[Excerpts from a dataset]
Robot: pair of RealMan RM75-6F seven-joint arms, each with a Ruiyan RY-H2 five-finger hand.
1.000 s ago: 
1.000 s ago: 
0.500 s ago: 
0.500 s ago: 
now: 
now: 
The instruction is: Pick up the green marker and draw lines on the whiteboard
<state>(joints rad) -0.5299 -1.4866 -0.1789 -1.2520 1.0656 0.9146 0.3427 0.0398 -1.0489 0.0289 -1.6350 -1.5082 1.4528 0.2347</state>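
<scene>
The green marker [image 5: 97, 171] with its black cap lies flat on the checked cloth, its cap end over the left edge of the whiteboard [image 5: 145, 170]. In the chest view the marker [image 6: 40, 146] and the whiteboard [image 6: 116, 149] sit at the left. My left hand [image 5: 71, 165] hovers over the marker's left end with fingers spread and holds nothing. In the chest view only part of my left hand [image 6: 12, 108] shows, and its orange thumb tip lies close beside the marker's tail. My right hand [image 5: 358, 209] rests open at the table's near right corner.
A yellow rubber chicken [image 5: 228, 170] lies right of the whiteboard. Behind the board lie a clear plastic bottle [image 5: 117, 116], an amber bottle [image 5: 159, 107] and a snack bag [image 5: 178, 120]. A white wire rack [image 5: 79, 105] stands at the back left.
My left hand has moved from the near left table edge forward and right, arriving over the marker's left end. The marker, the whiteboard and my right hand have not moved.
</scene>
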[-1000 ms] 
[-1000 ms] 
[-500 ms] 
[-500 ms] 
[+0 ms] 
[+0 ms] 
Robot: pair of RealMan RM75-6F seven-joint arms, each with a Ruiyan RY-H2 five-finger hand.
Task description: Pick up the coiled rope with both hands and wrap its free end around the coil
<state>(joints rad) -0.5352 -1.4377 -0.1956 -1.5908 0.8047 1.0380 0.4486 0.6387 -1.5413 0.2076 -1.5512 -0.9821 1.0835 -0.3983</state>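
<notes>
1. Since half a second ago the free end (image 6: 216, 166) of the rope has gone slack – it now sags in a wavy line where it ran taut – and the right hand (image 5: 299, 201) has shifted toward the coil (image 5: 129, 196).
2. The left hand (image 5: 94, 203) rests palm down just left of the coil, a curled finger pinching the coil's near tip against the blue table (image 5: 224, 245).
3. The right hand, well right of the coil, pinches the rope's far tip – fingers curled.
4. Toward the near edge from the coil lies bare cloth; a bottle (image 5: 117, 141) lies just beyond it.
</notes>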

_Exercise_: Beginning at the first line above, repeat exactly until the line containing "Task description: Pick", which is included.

_Output below_:
Robot: pair of RealMan RM75-6F seven-joint arms, each with a Ruiyan RY-H2 five-finger hand.
1.000 s ago: 
1.000 s ago: 
0.500 s ago: 
0.500 s ago: 
now: 
now: 
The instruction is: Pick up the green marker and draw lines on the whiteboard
<state>(joints rad) -0.5299 -1.4866 -0.1789 -1.2520 1.0656 0.9146 0.3427 0.0398 -1.0489 0.0289 -1.6350 -1.5082 1.4528 0.2347</state>
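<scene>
The green marker [image 5: 97, 171] with its black cap lies flat on the checked cloth, its cap end over the left edge of the whiteboard [image 5: 145, 170]. In the chest view the marker [image 6: 40, 146] and the whiteboard [image 6: 116, 149] sit at the left. My left hand [image 5: 71, 165] hovers over the marker's left end with fingers spread and holds nothing. In the chest view only part of my left hand [image 6: 12, 108] shows, and its orange thumb tip lies close beside the marker's tail. My right hand [image 5: 358, 209] rests open at the table's near right corner.
A yellow rubber chicken [image 5: 228, 170] lies right of the whiteboard. Behind the board lie a clear plastic bottle [image 5: 117, 116], an amber bottle [image 5: 159, 107] and a snack bag [image 5: 178, 120]. A white wire rack [image 5: 79, 105] stands at the back left.
My left hand has moved from the near left table edge forward and right, arriving over the marker's left end. The marker, the whiteboard and my right hand have not moved.
</scene>
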[-1000 ms] 
[-1000 ms] 
[-500 ms] 
[-500 ms] 
[+0 ms] 
[+0 ms] 
Robot: pair of RealMan RM75-6F seven-joint arms, each with a Ruiyan RY-H2 five-finger hand.
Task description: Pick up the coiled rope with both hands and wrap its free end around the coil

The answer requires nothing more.